Adam sucked on his teeth now, thinking of his old idiocy. College and moving to the West Coast had beaten most of the casual racism out of him, and that was a good thing. “But all I got in exchange was guilt,” he said, aloud, to himself. Then he huffed and returned to sorting the socks with holes in them from the socks without holes in them.

“What’s your favorite Poe?” Adam had asked Josef that night. He almost said, Mine’s “The Masque of the Red Death”, but didn’t want to sound stupid and obvious, so he said nothing more.

Eureka!” Josef yelled, but nobody turned. “I design to speak of the Physical, Metaphysical and Mathematical,” he said, each adjective louder than the last. “Of the Material and Spiritual Universe:— of its Essence, its Origin, its Creation, its Present Condition and its Destiny.”

“Oh,” Adam said.

Josef smiled and leaned down and brushed his lips against Adam’s. Adam waited for someone to scream Fags! or just for a knife in the kidney, but neither was forthcoming.

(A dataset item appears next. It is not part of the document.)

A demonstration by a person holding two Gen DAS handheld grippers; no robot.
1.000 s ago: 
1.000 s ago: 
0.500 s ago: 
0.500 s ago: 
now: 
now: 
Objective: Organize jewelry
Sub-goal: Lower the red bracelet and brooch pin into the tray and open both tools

“It’s okay; it’s not on the usual syllabi,” Josef said, keeping his mouth close and voice down. The train had stopped at 42nd Street, and let out a bunch of confused bridge and tunnlers who didn’t know how far Times Square was from Bryant Park, so the car was a bit quieter now.
“Poe called it a prose poem, but it’s not really poetic. It’s essentially a lecture about the creation of the universe. He basically predicted the Big Bang theory.”

“Okay,” Adam said. He wanted to get off the train and go home. And do what? This was his first time staying in the city instead of watching the ball drop on TV with his grandmother.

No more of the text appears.